• _Work order_
The task calls for the lines below from the line with "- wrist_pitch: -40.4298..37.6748" to the line with "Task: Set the", both ends included, copied exactly, without any pictures.

• _Recorded data_
= = =
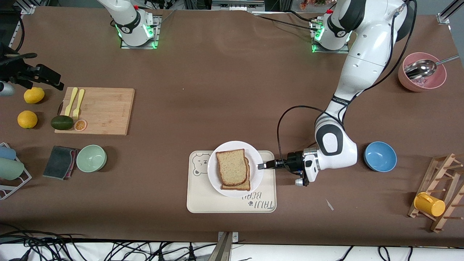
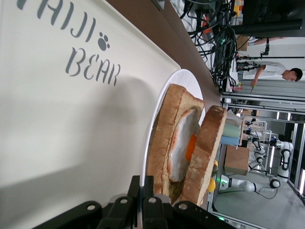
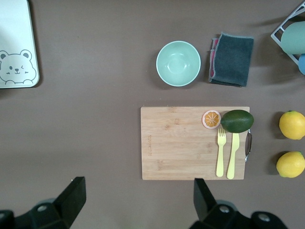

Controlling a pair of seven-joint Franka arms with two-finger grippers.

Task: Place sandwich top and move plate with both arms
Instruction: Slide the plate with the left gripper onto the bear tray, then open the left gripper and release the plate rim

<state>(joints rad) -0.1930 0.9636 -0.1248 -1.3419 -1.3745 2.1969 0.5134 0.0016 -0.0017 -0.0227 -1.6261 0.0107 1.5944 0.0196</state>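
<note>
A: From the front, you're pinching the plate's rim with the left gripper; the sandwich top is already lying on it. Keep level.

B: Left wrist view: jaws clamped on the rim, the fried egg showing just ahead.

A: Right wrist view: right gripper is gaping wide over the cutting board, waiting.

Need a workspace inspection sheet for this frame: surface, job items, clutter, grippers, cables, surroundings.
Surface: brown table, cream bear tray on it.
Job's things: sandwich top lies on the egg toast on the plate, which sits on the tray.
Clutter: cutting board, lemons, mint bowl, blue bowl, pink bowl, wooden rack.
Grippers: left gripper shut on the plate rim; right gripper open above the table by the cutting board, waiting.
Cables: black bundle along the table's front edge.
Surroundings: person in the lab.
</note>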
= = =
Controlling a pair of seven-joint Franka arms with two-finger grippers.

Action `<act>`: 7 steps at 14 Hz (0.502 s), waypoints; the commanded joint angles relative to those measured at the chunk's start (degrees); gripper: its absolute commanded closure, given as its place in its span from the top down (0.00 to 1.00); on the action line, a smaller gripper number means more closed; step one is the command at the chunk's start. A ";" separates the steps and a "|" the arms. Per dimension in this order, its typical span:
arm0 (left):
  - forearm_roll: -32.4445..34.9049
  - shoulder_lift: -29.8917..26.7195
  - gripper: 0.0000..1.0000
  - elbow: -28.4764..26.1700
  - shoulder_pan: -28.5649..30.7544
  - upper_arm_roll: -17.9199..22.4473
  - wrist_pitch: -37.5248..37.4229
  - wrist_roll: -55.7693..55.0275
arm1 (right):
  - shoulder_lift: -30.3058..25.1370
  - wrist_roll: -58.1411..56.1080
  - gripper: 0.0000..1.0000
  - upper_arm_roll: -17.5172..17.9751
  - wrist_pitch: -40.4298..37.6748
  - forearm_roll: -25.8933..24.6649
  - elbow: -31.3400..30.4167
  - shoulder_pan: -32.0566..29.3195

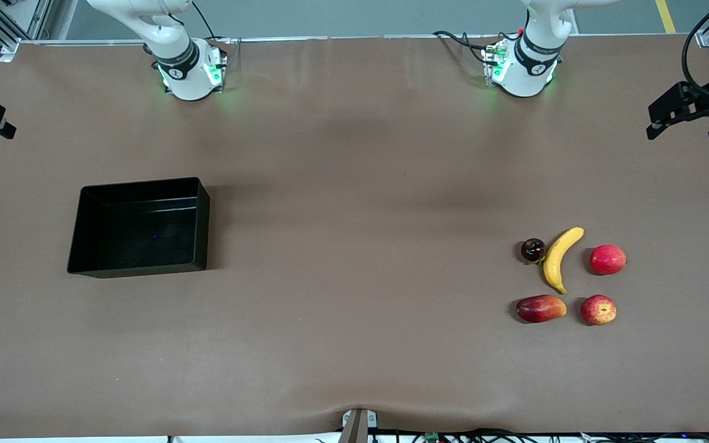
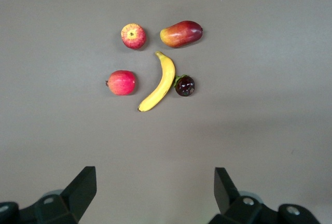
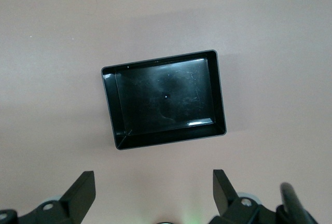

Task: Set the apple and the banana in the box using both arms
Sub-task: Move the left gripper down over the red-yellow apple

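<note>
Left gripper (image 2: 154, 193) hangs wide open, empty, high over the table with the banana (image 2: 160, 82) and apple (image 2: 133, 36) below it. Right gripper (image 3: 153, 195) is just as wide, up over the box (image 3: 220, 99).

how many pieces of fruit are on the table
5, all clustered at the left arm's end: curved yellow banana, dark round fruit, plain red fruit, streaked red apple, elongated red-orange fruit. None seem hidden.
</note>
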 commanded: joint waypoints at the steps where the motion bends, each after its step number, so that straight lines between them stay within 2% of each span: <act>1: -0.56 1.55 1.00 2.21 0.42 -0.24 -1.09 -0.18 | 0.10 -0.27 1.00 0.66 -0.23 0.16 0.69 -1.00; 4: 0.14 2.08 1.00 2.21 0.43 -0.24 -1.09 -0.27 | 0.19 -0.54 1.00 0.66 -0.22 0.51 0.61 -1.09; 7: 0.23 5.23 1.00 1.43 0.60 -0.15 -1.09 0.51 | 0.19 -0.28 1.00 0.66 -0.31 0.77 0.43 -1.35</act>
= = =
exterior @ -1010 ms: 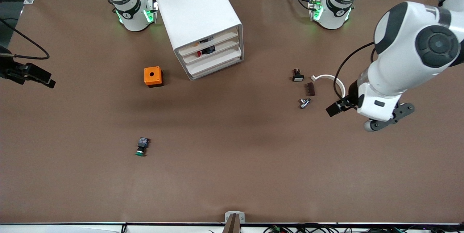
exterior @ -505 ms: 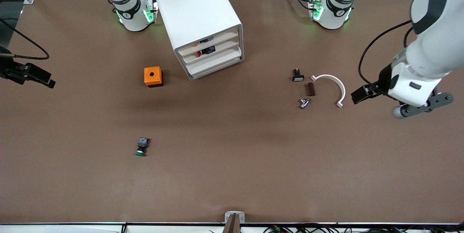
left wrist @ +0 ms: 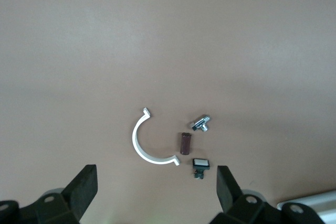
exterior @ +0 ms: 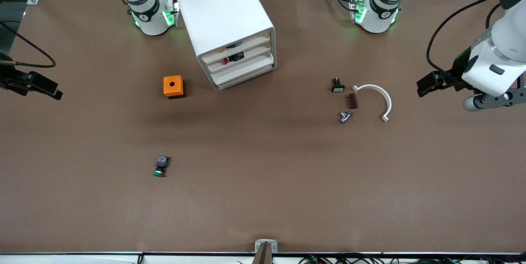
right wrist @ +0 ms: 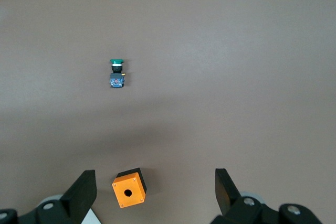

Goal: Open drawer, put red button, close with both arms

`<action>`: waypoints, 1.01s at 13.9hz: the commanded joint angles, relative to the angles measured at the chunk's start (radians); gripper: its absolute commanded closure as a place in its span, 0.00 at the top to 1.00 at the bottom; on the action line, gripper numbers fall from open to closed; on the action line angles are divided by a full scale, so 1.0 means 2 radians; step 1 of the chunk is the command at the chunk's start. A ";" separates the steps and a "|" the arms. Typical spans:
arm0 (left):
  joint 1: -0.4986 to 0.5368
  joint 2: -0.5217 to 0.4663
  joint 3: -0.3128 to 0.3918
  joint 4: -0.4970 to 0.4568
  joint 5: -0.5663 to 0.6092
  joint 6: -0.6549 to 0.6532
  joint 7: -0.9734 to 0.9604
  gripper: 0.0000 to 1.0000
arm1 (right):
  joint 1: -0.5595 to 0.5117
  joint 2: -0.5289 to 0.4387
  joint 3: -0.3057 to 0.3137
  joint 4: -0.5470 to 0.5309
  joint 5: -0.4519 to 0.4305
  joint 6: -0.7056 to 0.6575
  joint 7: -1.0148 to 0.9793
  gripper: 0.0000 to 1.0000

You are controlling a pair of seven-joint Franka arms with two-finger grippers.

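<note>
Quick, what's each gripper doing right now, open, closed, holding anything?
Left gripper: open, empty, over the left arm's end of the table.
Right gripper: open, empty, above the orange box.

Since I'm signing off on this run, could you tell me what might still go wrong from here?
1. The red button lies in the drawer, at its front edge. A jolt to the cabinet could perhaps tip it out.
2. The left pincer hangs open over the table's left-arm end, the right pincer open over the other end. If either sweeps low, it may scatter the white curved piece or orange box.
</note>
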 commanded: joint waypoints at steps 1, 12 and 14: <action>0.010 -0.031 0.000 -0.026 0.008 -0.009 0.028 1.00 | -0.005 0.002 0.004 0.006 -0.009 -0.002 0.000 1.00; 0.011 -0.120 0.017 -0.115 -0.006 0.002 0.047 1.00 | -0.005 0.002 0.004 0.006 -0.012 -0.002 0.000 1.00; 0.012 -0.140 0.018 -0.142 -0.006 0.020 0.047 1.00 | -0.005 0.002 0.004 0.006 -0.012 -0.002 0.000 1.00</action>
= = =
• _Task output_
  - wrist_pitch: -40.4298..37.6748
  - forearm_roll: -25.8933..24.6649
  - elbow: -31.3400..30.4167
  - shoulder_pan: -32.0566..29.3195


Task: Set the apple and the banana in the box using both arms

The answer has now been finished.